Douglas H R, Humphrey C, Lloyd M, Prescott K, Haines A, Rosenthal J, Watt I
Royal Free Hospital of Medicine, London, UK.
J Manag Med. 1997;11(1):26-34. doi: 10.1108/02689239710159026.
Aims to evaluate the acceptability of commissioning to improve clinical effectiveness in secondary care and explore the conditions under which fundholders would be willing to use commissioning in this way. Describes how fundholders in two contrasting districts in North Thames Region were interviewed in 1995-1996. Respondents were selected from a list of all fundholders in the district with few fundholding practices and from lists of fundholders holding contracts with specified hospitals in the district with many fundholders. Interviews were analysed using the constant comparison method of content analysis. All fundholders in the districts were eligible. The sample represented a broad range of fundholders, containing all fundholding waves and large and small practices. Managers and general practitioners from multifunds outside the districts were also interviewed to assess whether they faced different issues from single practice fundholders. Many respondents felt unable to use commissioning to improve clinically effectiveness despite their awareness of the policy. Reasons identified included the problem of agreeing complex commissioning arrangements to reflect clinical issues, and an unwillingness to use fundholding to challenge hospital practice. Respondents from early wave fundholding practices and those with training in critically appraising research literature expressed more readiness to review research evidence, but only a few early wave fundholders said they would consider evidence-based commissioning. Concludes that steps should be taken to educate fundholders in clinical effectiveness and provide appropriate information to them. Also, they must be persuaded that clinical effectiveness is not a politically-driven policy or they will resist it.

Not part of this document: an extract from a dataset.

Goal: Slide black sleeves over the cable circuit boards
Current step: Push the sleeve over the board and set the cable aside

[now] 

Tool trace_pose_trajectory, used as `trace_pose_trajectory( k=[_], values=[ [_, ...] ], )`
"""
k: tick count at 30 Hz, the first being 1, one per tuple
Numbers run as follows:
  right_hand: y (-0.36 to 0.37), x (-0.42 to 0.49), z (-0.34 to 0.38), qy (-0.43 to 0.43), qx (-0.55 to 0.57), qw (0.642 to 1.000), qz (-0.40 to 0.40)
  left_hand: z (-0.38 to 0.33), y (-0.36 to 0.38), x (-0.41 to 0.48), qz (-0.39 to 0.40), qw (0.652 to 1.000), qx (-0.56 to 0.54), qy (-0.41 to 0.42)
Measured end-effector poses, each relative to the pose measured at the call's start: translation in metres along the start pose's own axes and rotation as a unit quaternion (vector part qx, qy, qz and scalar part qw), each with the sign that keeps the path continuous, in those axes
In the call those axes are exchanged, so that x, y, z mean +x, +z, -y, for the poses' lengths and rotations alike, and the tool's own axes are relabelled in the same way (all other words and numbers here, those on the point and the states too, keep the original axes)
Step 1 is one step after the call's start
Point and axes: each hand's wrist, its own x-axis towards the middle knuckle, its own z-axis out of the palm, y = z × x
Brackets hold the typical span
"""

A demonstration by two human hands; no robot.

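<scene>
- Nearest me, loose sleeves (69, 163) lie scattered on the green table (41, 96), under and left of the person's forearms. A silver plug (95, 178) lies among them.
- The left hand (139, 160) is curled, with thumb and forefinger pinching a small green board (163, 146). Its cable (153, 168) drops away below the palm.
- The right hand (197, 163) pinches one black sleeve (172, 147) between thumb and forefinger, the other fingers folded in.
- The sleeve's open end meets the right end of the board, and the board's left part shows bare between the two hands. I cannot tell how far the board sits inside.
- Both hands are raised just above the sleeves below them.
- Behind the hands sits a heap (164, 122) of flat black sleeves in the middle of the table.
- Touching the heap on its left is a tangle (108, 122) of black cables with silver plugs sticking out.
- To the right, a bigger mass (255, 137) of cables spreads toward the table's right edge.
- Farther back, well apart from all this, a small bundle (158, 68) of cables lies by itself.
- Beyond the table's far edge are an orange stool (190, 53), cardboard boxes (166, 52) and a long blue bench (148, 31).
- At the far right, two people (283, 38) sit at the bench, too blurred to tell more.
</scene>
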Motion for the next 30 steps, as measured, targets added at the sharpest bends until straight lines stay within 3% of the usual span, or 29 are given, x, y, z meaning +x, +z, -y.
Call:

旨在评估委托制在二级医疗保健中提高临床疗效的可接受性,并探索基金持有者愿意以这种方式使用委托制的条件。描述了1995 - 1996年对北泰晤士地区两个形成对比的区的基金持有者进行访谈的情况。受访者从区里所有基金持有者名单中选取,这些持有者中持有很少基金持有业务的,以及从区里与指定医院签订合同的基金持有者名单中选取,这些区里有很多基金持有者。访谈采用内容分析的持续比较法进行分析。区里所有基金持有者都符合条件。该样本代表了广泛的基金持有者,涵盖了所有基金持有阶段以及大小不同的业务。还对区外多基金的管理人员和全科医生进行了访谈,以评估他们是否面临与单一业务基金持有者不同的问题。许多受访者表示,尽管他们了解该政策,但仍无法利用委托制来提高临床疗效。确定的原因包括难以就反映临床问题的复杂委托安排达成一致,以及不愿利用基金持有来挑战医院的做法。早期参与基金持有业务的受访者以及接受过批判性评估研究文献培训的受访者表示更愿意审查研究证据,但只有少数早期参与基金持有业务的人表示他们会考虑循证委托。得出结论认为,应采取措施对基金持有者进行临床疗效方面的教育,并向他们提供适当信息。此外,必须让他们相信临床疗效不是一项受政治驱动的政策,否则他们会抵制它。